I’m sorry I didn’t express myself more clearly. There shouldn’t be a higher standard for sharing views that assert a high(er) probability of doom. That’s not what I was arguing for. I’ve been under the impression Eliezer and maybe others have been sharing the view of a most extreme probability of doom, but without explaining their reasoning, or how their model changed from before. It’s the latter part that would be provoking confusion.
I still don’t know what incoherence you have in mind. Stuff like ‘Eliezer has a high p(doom)’ doesn’t strike me as good evidence for a ‘your strategy is incoherent’ hypothesis; high and low p(doom) are just different probabilities about the physical world.
The reasons for Eliezer or others at MIRI being more pessimistic than ever before seeming unclear, one possibility that came to mind is that there isn’t enough self-awareness of the model as to why, or that MIRI has for a few months had no idea what direction it’s going in now. That would lend itself to not having a coherent strategy at this time. Your reply has clarified though that it’s more like what MIRI’s strategic pivot will be is still in flux, or at least publicly communicating that well will take some more time, so I’m not thinking any of that now.
I do appreciate the effort you, Eliezer and others at MIRI have put into what you’ve been publishing. I eagerly await a strategy update from MIRI.
I’ll only mention one more thing that hasn’t bugged me as much but has bugged others in conversations I’ve participated in. The issue is that Eliezer appears to think, but without any follow-up, that most other approaches to AI alignment distinct from MIRI’s, including ones that otherwise draw inspiration from the rationality community, will also fail to bear fruit. Like, the takeaway isn’t other alignment researchers should just give up, or just come work for MIRI...?, but then what is it?
A lack of answer to that question has left some people feel like they’ve been hung out to dry.
Thank you for the detailed response. It helps significantly.
The parts of the post that are an April Fool’s Joke, AFAIK, are the title of the post, and the answer to Q6. The answer to Q6 is a joke because it’s sort-of-pretending the rest of the post is an April Fool’s joke.
It shouldn’t be surprising others are confused if this is your best guess about what the post means altogether.
believing p(doom) is high isn’t a strategy, and adopting a specific mental framing device isn’t really a “strategy” either). (I’m even more confused by how this could be MIRI’s “policy”.)
Most would probably be as confused as you are at the notion “dying with dignity” is a strategy. I was thinking the meaning of the title stripped of hyperbole was not a change in MIRI’s research agenda but some more “meta-level” organizational philosophy.
I’m paraphrasing here, so correct me if I’m wrong, but some of the recent dialogues between Eliezer and other AI alignment researchers in the last several months contained statements from Eliezer like “We [at least Nate and Eliezer] don’t think what MIRI has been doing for the last few years will work, and we don’t have a sense of what direction to go now”, and “I think maybe most other approaches in AI alignment have almost no chance of making any progress on the alignment problem.”

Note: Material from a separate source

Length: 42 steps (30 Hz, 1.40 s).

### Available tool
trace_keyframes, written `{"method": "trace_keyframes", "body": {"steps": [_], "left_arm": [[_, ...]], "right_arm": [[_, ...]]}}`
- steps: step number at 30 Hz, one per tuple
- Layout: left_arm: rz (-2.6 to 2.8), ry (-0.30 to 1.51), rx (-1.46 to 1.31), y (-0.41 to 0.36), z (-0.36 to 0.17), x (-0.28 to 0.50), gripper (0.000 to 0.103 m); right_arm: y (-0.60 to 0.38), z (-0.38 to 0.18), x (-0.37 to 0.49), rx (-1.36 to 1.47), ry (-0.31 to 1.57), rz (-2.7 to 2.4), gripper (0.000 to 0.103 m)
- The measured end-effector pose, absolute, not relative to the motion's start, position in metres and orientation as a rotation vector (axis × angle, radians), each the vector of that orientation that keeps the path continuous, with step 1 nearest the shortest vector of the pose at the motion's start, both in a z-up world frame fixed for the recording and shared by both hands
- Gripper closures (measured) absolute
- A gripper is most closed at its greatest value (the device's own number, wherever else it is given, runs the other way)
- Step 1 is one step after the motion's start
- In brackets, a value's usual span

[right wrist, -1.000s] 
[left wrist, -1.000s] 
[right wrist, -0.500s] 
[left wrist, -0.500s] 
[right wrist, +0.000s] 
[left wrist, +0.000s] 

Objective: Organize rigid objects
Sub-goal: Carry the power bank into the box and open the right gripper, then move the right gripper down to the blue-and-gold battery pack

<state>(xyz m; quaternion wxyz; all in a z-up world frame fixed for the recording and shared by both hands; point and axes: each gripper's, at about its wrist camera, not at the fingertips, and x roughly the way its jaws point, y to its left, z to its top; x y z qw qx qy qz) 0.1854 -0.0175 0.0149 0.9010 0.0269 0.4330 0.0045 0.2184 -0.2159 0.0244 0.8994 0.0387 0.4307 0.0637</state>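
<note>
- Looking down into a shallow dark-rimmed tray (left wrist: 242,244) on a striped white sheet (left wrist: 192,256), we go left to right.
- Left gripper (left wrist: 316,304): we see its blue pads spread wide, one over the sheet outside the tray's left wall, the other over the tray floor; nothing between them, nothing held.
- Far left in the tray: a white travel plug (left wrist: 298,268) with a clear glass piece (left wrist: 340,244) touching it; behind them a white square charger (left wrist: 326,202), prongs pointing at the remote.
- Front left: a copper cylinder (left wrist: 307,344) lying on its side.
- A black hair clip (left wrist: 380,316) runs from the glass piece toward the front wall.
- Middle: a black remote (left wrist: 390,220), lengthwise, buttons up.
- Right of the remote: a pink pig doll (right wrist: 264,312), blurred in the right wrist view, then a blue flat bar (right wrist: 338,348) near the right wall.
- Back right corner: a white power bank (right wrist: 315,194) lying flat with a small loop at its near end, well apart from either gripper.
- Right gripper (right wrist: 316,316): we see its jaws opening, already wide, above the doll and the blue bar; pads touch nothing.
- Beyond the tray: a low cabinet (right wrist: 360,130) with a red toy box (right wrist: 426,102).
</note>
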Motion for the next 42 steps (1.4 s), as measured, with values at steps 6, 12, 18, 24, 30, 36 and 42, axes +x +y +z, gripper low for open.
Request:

Maybe many people would have known better what Eliezer meant had they read the entirety of the post(s) in question. Yet the posts were so long and complicated Scott Alexander bothered to write a summary of only one of them and there are several more.
As far as I’m aware, the reasoning motivating the kind of sentiments Eliezer expressed weren’t much explained elsewhere. Between the confusion and concern that has caused, and the ambiguity of the above post, that right now MIRI’s strategy might be in a position of (temporary) incoherence was apparently plausible enough to a significant minority of readers.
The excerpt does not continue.